Los meses de acuartelamiento en Mantua le dieron a Dragoncino la ocasión de entrenarse en el manejo de la espada como un verdadero mercenario. Kelus y sus hombres le enseñaron todo lo que sabían en materia de artes de la guerra. Durante ese tiempo le enseñó a mantenerse correctamente sobre el caballo; le explicó cómo había que apretar las piernas para hacer retroceder a su montura, obligarla a girar sobre el terreno, incitarla a dar coces a fin de deshacerse de enemigos demasiado persistentes, o encabritarse para hundirle el pecho a un piquero. Nicolo le dio una ballesta y le hizo tirar contra blancos de mimbre hasta desencajarse el hombro. Galmundo le explicó cómo sostener un escudo y usarlo tanto para parar los golpes como para darlos. Cuando los días volvieron a ser más largos que las noches, Dragoncino había ganado peso, se había musculado y sus mandíbulas eran más recias. Había traspasado, en fin, la línea que separa al hombre del niño.
– Cada día te pareces más a tu padre -solía decirle Kelus-. Tienes las mismas cualidades que él. Pero pareces un muchacho más feliz… ¿Te gustan las chicas?

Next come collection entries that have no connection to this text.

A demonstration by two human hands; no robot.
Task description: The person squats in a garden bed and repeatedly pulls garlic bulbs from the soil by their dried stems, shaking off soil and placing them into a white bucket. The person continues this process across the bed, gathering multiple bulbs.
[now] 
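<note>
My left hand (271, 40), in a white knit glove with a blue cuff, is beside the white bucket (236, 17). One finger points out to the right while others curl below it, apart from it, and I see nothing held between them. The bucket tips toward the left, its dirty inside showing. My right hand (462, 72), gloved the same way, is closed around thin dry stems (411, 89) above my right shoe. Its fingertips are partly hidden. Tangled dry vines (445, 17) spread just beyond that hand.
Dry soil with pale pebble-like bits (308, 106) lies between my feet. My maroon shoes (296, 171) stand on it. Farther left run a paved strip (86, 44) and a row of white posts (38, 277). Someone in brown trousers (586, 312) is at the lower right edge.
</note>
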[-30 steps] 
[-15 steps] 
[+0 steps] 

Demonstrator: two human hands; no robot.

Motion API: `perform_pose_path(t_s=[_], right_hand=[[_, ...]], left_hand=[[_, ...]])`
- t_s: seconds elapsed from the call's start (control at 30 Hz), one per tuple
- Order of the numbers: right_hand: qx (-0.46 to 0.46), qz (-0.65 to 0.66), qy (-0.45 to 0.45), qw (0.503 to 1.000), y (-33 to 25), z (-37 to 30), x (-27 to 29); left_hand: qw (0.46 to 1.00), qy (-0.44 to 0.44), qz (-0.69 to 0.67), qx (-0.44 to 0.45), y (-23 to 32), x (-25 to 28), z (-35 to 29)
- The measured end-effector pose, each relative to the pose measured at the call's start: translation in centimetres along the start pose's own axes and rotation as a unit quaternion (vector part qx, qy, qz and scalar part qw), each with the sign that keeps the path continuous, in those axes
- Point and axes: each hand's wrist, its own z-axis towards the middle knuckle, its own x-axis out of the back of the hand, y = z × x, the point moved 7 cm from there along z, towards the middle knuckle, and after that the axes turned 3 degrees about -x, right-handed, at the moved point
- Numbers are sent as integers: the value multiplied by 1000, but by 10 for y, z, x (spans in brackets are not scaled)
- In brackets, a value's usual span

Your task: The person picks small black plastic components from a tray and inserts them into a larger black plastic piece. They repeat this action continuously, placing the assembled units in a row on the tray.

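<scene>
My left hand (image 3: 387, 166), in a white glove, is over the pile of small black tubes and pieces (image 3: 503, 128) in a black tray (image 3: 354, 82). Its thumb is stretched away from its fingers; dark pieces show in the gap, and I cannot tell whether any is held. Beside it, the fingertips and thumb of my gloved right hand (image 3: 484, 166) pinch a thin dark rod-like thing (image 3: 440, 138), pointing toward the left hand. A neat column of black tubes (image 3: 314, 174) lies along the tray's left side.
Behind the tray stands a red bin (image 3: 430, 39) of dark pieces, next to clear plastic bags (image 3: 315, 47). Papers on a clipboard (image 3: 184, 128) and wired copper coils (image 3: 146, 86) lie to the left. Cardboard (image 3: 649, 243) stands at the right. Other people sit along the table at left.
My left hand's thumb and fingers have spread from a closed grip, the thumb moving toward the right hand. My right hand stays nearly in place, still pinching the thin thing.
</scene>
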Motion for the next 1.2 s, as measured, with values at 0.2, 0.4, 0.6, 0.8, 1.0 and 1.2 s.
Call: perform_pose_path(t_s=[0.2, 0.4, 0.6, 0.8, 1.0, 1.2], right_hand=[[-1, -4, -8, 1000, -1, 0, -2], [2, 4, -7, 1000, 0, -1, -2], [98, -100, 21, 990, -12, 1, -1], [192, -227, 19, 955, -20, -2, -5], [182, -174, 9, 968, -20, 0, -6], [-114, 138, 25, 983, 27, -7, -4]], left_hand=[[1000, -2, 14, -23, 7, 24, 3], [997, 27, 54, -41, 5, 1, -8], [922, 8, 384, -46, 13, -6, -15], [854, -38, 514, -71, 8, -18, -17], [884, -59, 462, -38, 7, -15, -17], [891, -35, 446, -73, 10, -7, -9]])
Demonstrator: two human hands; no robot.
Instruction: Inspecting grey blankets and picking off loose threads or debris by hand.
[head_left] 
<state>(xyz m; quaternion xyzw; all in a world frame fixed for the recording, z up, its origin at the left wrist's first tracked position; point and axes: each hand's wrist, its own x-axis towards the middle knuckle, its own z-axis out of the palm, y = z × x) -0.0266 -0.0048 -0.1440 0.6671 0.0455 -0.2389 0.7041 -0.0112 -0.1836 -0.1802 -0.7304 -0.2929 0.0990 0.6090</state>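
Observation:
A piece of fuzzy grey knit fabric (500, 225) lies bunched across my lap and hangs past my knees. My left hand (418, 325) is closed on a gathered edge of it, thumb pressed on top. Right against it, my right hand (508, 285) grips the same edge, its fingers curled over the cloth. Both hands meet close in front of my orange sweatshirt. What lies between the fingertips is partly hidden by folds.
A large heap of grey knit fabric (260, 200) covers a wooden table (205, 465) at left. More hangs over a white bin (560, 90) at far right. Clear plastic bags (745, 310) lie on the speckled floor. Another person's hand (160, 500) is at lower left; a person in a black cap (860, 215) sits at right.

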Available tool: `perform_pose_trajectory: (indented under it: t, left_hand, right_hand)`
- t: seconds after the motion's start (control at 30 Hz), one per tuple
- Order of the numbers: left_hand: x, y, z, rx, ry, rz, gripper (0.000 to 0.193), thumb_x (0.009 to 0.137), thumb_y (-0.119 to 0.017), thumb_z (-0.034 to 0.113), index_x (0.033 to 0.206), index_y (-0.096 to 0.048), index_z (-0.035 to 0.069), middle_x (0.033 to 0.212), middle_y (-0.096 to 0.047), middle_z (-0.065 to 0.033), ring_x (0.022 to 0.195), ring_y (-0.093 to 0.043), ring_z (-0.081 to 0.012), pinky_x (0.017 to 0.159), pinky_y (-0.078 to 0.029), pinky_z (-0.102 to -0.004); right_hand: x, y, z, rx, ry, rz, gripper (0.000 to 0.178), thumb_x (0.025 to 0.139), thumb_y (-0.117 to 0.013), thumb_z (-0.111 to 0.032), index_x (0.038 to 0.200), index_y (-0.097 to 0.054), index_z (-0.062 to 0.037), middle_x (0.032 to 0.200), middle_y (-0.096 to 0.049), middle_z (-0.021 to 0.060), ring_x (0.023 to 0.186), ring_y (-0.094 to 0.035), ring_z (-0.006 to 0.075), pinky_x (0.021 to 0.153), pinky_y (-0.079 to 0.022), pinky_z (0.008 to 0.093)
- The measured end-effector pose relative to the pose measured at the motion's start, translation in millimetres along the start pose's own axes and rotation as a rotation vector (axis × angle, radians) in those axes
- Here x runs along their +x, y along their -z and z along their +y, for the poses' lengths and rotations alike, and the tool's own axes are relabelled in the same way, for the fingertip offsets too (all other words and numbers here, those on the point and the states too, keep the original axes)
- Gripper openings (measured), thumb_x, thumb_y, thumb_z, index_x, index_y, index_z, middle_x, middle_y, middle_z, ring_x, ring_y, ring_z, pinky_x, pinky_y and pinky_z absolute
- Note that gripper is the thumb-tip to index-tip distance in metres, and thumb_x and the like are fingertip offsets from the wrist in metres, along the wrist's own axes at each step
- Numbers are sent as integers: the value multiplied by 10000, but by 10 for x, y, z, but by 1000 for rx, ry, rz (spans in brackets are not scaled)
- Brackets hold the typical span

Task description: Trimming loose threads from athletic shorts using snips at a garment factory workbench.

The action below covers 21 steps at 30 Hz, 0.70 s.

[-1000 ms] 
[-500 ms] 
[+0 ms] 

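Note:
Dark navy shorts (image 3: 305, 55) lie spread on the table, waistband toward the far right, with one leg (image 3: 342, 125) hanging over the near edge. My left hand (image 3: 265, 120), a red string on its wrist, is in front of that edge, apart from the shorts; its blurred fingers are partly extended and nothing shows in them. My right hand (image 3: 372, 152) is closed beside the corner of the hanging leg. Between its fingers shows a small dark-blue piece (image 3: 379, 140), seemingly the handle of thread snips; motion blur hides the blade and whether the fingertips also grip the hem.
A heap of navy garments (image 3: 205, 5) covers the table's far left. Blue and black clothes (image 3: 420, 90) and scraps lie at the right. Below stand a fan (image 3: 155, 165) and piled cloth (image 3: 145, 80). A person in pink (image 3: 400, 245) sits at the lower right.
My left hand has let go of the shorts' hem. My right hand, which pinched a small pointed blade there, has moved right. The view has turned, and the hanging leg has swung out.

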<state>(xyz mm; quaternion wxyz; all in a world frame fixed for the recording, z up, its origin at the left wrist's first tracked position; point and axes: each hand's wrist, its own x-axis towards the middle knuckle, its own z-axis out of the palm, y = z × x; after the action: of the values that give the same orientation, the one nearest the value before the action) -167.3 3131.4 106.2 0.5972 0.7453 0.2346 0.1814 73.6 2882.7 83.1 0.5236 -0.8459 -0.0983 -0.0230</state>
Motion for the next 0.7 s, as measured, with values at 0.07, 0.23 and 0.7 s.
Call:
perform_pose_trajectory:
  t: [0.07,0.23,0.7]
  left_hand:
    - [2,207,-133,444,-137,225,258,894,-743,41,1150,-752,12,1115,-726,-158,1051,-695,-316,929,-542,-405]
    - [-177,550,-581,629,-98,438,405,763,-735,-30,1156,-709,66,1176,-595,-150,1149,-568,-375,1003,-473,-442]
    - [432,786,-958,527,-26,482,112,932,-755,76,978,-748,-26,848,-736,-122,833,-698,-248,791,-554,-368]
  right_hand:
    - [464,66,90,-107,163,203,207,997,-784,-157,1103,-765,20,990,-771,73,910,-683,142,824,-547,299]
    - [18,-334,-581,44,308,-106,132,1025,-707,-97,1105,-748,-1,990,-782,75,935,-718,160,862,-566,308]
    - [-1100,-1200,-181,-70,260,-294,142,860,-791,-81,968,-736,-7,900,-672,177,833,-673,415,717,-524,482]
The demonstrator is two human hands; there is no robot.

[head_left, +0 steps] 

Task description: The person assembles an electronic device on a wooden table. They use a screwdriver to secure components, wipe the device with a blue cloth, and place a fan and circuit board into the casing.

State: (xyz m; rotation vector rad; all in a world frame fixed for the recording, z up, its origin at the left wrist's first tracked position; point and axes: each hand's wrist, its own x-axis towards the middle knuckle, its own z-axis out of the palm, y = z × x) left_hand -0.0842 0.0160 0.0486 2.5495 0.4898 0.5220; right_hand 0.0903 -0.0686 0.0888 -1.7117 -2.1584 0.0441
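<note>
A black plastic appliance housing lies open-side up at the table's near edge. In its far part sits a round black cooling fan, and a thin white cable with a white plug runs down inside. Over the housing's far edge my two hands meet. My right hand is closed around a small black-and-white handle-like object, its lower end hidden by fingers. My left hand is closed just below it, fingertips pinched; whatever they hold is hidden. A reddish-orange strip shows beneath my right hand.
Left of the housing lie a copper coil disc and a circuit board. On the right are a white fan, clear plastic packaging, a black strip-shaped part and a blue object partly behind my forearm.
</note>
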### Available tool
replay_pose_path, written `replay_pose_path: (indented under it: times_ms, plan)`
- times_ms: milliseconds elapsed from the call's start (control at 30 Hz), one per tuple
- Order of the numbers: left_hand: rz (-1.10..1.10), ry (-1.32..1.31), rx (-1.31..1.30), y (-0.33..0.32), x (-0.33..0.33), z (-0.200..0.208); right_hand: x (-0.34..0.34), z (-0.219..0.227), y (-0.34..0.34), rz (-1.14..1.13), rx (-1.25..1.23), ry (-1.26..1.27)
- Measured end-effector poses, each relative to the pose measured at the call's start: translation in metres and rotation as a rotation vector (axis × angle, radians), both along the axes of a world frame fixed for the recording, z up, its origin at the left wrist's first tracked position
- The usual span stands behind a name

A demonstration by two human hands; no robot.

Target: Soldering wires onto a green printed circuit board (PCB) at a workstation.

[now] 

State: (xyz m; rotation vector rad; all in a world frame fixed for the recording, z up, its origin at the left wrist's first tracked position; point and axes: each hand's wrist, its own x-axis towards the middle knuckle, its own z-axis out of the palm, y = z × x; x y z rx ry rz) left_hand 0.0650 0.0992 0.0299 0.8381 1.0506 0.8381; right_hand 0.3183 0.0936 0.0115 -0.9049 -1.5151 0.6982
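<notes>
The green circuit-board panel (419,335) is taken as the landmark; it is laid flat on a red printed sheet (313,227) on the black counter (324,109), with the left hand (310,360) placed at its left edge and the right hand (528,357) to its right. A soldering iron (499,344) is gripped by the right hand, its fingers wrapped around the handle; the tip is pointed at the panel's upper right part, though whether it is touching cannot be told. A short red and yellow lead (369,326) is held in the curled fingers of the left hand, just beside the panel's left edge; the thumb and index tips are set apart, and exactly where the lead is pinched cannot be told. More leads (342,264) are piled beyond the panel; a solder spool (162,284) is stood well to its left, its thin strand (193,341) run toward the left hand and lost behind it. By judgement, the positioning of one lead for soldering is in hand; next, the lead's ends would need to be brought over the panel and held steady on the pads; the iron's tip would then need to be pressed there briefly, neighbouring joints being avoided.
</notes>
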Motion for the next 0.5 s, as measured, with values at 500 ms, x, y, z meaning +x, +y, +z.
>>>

Dragoncino aseguró que no tenía la menor idea y dijo que lo mejor para descubrirlo era probarlo. Por unas moneditas de cobre, compró durante una hora a una joven coima en un lupanar. La pupila no tenía remilgos y le enseñó todo lo que suelen hacer un hombre y una mujer cuando están juntos. Dragoncino salió de la buhardilla con una sonrisa en los labios, feliz de haber descubierto un nuevo apetito, aunque se reprochó su falta de vivacidad por no haberse iniciado antes en estos juegos. Volvió varios días seguidos a visitar a la muchacha, después se cansó de ella. Tomó a Luisa, una morenita, para reemplazarla. Mientras subían a la mansarda donde ella tenía su jergón, la jovenzuela le contó que ella no era de Mantua, sino que acababa de llegar de Florencia, donde había sido cardadora de lana.
– ¿De Florencia? -preguntó al punto Dragoncino-. ¿Has visto a los franceses?
– No se quedaron mucho tiempo, apenas diez días. Y no se portaron mal. Pero en cuanto se fueron, el Médicis fue destituido y huyó. Ahora gobierna un fraile, y es peor que si hubieran arrasado la ciudad.